WHAT TO WORK ON — Considering every line below, count those with the word "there" and give only the result.

SOURCE DATA —

= = = = = = =

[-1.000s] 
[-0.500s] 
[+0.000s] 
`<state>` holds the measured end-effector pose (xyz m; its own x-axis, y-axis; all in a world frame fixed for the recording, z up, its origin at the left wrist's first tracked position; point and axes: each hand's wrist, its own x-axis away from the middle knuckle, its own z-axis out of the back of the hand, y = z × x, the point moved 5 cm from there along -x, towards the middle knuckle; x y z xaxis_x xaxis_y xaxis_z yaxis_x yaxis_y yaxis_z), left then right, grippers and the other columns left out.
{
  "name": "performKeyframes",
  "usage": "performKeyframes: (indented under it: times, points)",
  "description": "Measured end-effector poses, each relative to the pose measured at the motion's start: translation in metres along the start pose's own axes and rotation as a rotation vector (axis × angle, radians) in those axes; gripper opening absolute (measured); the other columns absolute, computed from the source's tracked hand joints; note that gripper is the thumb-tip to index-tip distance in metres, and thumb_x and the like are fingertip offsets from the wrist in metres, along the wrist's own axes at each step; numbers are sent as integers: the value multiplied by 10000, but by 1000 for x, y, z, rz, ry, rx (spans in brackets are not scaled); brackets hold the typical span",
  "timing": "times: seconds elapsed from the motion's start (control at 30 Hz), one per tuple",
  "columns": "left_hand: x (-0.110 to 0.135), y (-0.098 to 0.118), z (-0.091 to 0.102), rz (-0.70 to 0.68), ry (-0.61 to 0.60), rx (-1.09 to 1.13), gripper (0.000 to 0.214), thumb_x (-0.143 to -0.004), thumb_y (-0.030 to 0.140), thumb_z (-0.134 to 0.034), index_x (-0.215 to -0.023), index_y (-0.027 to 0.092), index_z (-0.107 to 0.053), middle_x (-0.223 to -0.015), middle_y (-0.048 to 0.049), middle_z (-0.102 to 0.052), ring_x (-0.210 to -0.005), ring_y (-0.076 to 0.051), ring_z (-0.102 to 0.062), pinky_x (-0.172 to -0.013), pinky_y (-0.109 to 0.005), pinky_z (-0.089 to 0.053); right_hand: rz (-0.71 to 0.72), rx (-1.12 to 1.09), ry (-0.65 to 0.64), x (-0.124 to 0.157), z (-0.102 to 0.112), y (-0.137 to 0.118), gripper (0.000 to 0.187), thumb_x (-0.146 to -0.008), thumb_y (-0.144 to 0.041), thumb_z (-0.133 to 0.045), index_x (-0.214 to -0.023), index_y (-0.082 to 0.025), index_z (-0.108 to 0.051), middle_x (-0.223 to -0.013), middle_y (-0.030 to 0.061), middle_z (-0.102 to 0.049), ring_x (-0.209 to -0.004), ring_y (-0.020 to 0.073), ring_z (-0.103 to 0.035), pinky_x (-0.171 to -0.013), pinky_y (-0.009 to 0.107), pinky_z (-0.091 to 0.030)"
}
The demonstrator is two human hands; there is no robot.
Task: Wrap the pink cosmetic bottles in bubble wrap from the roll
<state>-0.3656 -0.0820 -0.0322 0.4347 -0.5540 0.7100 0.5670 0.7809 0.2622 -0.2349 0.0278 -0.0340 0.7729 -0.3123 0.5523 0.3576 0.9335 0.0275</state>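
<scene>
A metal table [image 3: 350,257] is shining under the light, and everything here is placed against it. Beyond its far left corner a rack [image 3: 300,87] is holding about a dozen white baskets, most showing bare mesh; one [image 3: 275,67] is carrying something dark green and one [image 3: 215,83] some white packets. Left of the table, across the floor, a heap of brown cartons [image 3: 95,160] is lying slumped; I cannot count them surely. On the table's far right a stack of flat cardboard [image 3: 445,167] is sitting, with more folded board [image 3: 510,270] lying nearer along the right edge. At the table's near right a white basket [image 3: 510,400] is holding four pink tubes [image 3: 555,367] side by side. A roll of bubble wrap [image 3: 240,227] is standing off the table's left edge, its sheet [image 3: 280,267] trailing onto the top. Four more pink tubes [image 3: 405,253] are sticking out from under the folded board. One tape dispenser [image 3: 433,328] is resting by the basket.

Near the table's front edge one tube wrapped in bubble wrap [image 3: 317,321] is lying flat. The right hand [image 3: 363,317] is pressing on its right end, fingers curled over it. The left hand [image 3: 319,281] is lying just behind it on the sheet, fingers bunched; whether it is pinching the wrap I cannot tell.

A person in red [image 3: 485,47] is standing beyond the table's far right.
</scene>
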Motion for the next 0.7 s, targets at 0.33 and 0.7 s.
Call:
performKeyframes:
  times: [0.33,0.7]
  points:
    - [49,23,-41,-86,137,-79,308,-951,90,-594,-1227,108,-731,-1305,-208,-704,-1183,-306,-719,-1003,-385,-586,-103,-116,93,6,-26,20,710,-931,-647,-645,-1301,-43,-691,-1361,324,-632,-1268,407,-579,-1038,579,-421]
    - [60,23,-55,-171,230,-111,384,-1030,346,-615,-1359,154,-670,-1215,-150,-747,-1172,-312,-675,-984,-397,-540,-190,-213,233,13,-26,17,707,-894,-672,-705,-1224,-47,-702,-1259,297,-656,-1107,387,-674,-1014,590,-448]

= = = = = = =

EXERCISE SOLUTION — 2